— Как утверждает пресса, достаточно глубокие атомные убежища гарантируют жизнь, — заметил корреспондент.
— Нет! Они гарантируют мучительную смерть. Жизнь как таковая исчезнет. Сейчас трудно сказать, как именно это произошло бы в случае глобальной атомной катастрофы, но планеты Земля, той голубой прекрасной планеты, которой из космоса восхищался Гагарин, не будет.
— Но ведь после Хиросимы и Нагасаки жизнь не прекратилась.
— Там было только две бомбы. А если бы сейчас какому-нибудь сумасшедшему вздумалось взорвать все имеющиеся на земле атомные бомбы, наша планета разлетелась бы в виде метеоритов или в лучшем случае на ней произошли бы такие климатические изменения, которые сделали бы совершенно невозможной жизнь людей, животных, рыб и даже насекомых, — ледниковая эпоха.
После ухода гостя я спросила:
— Он тебя огорчил?
Дау махнул рукой:
— Мало ли на свете глупостей? Разговоры об атомных убежищах, которые можно сделать совершенно безопасными, — очередная глупость невежественных психопатов.
— А если их построят на большой глубине и вполне комфортабельными?
— Это будут комфортабельные склепы. И, кстати, смерть их обитателей будет намного мучительнее смерти тех, кто погибнет на поверхности земли. Но все это — из области фантастики. Я не верю, что человечество самоликвидируется. По-моему, мировых войн больше никогда не будет.
Дау даже забыл о том, что у него болит нога, так взволновала его тема.
Таня спросила:
— Лев Давидович, значит, войны больше никогда не будет?
— Нет, — убежденно ответил Дау.
— Папа, — вступил в разговор Гарик, — но ты же сам говорил, что когда Альфред Нобель изобрел динамит, он воскликнул: «Отныне на земле никогда не будет войны. Человечество не будет применять столь разрушительную силу для уничтожения друг друга!»

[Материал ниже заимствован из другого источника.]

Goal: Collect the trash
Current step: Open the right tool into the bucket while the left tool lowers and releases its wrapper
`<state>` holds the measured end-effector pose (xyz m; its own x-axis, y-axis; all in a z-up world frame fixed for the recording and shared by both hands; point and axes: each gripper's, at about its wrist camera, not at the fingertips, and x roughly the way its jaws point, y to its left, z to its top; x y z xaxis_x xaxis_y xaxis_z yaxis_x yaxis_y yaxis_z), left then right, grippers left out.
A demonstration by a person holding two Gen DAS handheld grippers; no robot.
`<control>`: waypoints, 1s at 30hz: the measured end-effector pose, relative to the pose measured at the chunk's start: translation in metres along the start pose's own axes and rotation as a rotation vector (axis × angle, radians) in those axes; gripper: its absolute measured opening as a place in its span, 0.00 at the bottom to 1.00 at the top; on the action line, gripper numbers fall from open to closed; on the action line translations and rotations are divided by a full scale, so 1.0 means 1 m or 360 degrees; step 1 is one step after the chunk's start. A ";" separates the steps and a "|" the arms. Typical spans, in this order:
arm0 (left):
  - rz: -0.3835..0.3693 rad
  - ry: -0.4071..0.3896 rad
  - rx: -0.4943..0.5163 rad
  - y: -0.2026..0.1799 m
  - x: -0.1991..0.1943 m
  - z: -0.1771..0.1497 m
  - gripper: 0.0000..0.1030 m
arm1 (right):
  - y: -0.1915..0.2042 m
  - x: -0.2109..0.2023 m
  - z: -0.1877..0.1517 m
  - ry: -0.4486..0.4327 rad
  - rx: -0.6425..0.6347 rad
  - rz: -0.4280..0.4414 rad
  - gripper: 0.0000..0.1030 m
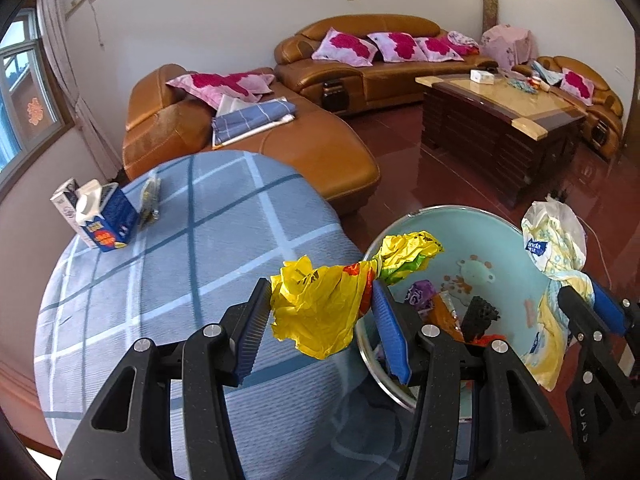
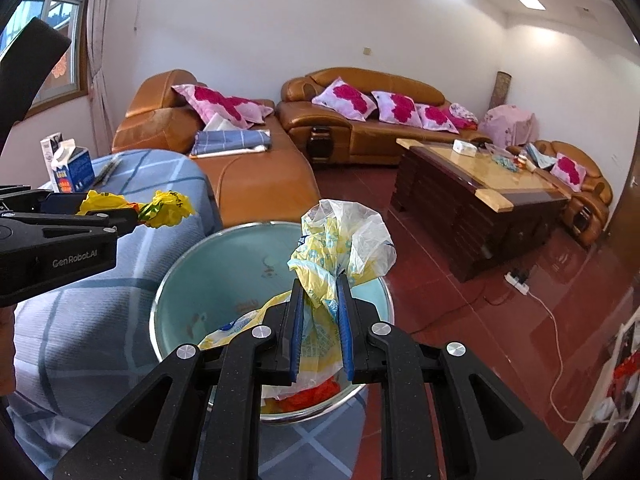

Дау бросил на сына быстрый взгляд и грустно улыбнулся:
— Да, конечно, Нобель считал, что с войнами покончено навсегда. Но ты не учитываешь главного: никакой динамит не может превратить Землю в мертвую планету — без атмосферы, без воды, в такую же безжизненную, как Луна. Так что войн действительно не будет, это не подлежит сомнению.
— Какая страшная была война, — вздыхает Таня. — Мне семь лет было, а я помню, как фашисты сожгли нашу деревню. Подожгли со всех сторон и стояли смотрели, как горит. Мать взяла на руки двоих, мы с сестрой Марусей сами оделись, а Алеша остался в люльке. Ему восемь месяцев было. Вышли, я из сеней вернулась. Стенка одна полыхает, Алеша смотрит на огонь и смеется. До этого в холоде жили, а тут жарко, он и рад. Заметил меня и давай прыгать, чуть из люльки не выскочил. Взяла я его прямо в простынке и спрятала под шубу. Выскочила на снег, край неба красный. Увидела мать Алешу. «Что ты, — плачет, — сдурела? Ты ж его не дотащишь!» Шли долго. Потом нас партизаны подобрали. Сейчас Алеша в Горьком, учится в институте. Мать ему всегда на меня показывает и говорит: вот она — твоя мама. Из огня тебя вынесла.